(Directions for this task): The material below holds a span beginning at the line with "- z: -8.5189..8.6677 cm" and ending at the line with "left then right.". Quote that span exactly, both ends included, and only that span.
________________
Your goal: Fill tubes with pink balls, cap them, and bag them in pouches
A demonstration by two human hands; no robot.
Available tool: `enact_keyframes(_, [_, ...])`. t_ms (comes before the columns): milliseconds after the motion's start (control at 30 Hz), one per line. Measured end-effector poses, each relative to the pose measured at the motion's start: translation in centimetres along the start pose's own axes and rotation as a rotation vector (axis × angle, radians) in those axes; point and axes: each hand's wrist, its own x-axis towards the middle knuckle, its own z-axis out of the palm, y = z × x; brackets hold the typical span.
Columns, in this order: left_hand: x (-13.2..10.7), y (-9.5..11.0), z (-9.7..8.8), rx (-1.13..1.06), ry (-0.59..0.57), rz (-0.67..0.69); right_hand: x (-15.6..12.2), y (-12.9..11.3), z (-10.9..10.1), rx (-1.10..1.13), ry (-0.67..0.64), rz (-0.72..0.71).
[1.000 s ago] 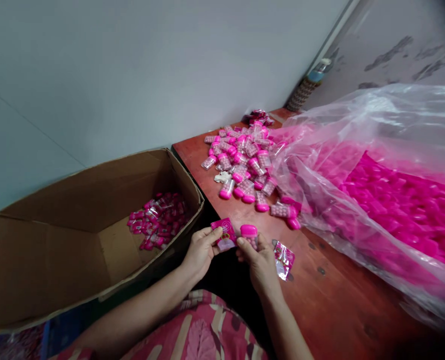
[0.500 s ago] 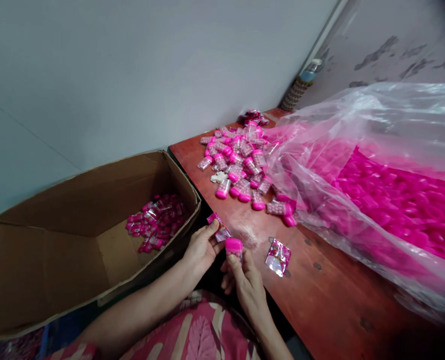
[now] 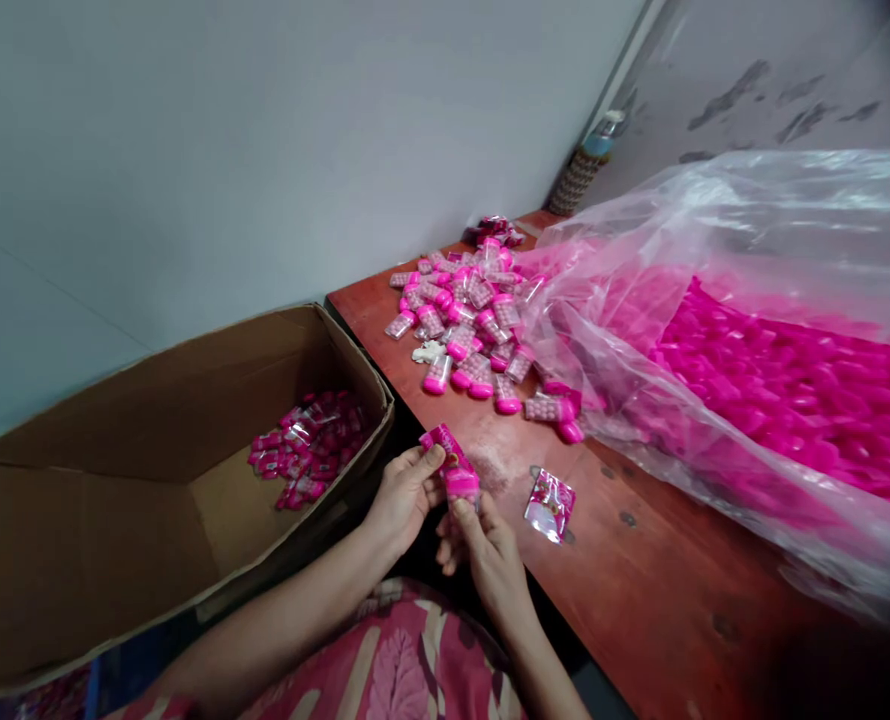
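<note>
My left hand pinches a small pink plastic packet at the near edge of the reddish wooden table. My right hand grips a little pink-capped bottle of pale beads, its capped end sitting at the packet's mouth. Both hands meet just above the gap between table and box. A spare pink packet lies flat on the table just right of my right hand.
An open cardboard box at the left holds several filled pink packets. A heap of pink-capped bottles lies further back on the table. A big clear plastic bag full of pink pieces covers the right side. A bottle stands by the wall.
My two hands have come together: the bottle, held apart beside the packet a second ago, now sits with its capped end at the packet's mouth. The view has drifted slightly.
</note>
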Motion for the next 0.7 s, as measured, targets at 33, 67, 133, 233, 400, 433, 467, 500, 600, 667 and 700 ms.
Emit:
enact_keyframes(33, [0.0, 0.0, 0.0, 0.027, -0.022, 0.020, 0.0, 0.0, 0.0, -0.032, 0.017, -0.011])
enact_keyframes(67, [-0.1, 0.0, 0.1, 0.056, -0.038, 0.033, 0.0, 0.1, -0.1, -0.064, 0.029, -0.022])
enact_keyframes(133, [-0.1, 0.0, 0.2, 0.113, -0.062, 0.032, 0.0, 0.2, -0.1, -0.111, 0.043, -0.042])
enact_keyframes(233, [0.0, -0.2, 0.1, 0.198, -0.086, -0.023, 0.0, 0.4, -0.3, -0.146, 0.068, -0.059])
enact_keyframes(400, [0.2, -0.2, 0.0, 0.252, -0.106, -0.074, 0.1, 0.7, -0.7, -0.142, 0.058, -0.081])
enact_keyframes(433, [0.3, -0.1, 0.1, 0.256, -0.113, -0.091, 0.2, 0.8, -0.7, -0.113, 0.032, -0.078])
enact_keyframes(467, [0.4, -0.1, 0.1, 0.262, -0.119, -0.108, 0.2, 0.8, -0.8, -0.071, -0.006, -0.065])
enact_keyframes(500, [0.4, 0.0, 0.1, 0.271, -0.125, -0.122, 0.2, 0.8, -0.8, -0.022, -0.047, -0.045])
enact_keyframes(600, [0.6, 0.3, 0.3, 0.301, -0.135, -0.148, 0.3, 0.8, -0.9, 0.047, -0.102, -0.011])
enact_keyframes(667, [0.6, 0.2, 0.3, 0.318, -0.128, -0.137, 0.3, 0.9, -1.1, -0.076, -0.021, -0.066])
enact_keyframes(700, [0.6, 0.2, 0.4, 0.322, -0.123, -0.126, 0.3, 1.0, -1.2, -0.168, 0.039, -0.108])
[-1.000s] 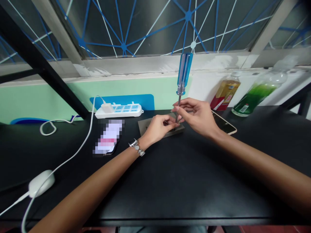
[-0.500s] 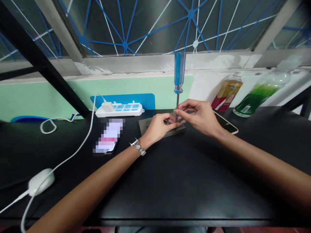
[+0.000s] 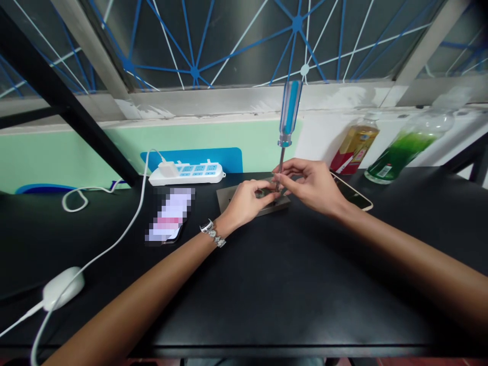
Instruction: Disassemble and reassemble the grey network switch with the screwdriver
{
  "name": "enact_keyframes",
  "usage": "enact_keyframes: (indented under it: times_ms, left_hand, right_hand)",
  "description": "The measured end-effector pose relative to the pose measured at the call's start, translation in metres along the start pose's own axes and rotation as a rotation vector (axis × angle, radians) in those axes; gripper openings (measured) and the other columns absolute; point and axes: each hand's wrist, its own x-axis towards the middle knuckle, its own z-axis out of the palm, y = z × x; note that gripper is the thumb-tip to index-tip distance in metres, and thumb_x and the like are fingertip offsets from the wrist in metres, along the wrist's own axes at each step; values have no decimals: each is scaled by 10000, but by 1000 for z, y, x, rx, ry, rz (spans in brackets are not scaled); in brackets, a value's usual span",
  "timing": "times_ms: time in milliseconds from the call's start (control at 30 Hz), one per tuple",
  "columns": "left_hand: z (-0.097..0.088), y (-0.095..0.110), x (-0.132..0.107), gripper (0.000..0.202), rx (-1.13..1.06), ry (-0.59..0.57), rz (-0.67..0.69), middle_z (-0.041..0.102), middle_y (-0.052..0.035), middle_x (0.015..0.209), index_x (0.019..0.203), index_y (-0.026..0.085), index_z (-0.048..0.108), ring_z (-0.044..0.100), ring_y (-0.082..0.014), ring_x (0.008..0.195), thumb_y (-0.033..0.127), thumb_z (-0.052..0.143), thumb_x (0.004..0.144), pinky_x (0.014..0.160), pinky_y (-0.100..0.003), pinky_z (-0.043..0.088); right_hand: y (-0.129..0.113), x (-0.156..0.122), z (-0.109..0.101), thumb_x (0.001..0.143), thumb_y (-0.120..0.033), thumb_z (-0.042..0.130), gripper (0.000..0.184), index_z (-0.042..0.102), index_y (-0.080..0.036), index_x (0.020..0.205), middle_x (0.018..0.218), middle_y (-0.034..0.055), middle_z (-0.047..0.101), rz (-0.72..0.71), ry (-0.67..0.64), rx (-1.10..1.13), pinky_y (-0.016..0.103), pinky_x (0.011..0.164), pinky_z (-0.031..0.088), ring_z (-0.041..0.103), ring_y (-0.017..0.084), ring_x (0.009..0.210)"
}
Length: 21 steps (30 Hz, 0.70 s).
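A screwdriver [image 3: 290,109] with a clear blue handle stands nearly upright, tip down on a grey metal plate [image 3: 229,197] on the black table. My right hand [image 3: 312,185] pinches its metal shaft low down, fingers closed. My left hand [image 3: 247,201], with a bracelet at the wrist, rests on the plate beside the tip, fingers pinched on something small I cannot make out. The tip itself is hidden by the fingers.
A white power strip [image 3: 186,174] with a plugged charger lies behind the plate. A phone [image 3: 170,216] lies to the left, another phone [image 3: 353,194] to the right. Two bottles [image 3: 354,145] [image 3: 404,147] lean at the back right. A white adapter [image 3: 63,287] and cable sit front left.
The screwdriver handle has tipped from upright to slightly right and turned about its shaft. Both hands stay at the plate.
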Motion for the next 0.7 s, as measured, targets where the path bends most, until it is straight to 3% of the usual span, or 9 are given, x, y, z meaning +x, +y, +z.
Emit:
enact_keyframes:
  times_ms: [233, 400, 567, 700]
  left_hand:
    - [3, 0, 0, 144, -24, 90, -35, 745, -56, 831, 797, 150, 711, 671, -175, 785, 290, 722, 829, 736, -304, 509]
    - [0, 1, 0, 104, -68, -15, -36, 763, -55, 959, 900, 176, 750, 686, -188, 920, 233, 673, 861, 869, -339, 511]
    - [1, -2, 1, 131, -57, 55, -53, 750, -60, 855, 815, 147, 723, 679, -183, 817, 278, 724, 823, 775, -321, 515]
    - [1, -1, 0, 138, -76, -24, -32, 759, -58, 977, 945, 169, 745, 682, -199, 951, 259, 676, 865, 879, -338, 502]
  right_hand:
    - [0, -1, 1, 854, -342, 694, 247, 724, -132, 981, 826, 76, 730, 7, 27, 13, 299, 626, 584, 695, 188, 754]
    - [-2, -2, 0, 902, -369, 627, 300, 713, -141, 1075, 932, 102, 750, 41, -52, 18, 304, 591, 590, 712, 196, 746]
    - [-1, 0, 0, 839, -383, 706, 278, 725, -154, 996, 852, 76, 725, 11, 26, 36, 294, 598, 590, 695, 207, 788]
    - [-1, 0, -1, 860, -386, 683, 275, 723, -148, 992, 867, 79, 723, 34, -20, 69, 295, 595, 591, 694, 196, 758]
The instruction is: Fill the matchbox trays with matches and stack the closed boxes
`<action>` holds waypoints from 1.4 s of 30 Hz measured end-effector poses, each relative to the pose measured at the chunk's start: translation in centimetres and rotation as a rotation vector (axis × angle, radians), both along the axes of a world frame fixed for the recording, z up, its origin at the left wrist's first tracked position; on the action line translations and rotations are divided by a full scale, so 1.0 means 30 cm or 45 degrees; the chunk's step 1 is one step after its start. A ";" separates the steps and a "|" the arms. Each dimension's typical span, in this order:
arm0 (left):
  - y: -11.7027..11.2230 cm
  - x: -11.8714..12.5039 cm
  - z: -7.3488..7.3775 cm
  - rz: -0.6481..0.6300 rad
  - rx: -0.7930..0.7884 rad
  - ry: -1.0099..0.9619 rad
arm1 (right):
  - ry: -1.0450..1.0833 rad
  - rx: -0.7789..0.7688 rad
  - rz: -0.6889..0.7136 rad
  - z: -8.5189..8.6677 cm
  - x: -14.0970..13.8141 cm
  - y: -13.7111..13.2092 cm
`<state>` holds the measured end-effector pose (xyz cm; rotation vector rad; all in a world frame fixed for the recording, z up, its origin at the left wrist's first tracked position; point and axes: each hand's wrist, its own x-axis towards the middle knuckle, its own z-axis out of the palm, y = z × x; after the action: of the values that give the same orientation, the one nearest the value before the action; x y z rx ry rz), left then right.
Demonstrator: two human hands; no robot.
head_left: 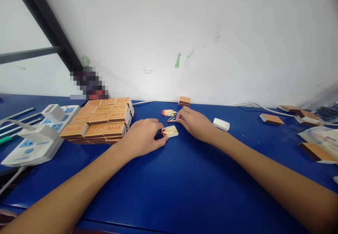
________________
(Solution to this task):
  - z: -8.5189..8.6677 cm
  - x: -14.0970..13.8141 cm
  - y: -13.7111..13.2092 cm
`<state>` holds the measured end-effector pose (xyz cm; rotation vector rad; all in a world frame fixed for the recording, z up, its origin at the left wrist's first tracked position; point and axes: each hand's wrist, its own x-axis towards the middle knuckle, its own z-axis out of the palm, y = z × x; after the action: of the values that give the same orientation, the one nearest the value before the action; x y z rx ry rz), left then right.

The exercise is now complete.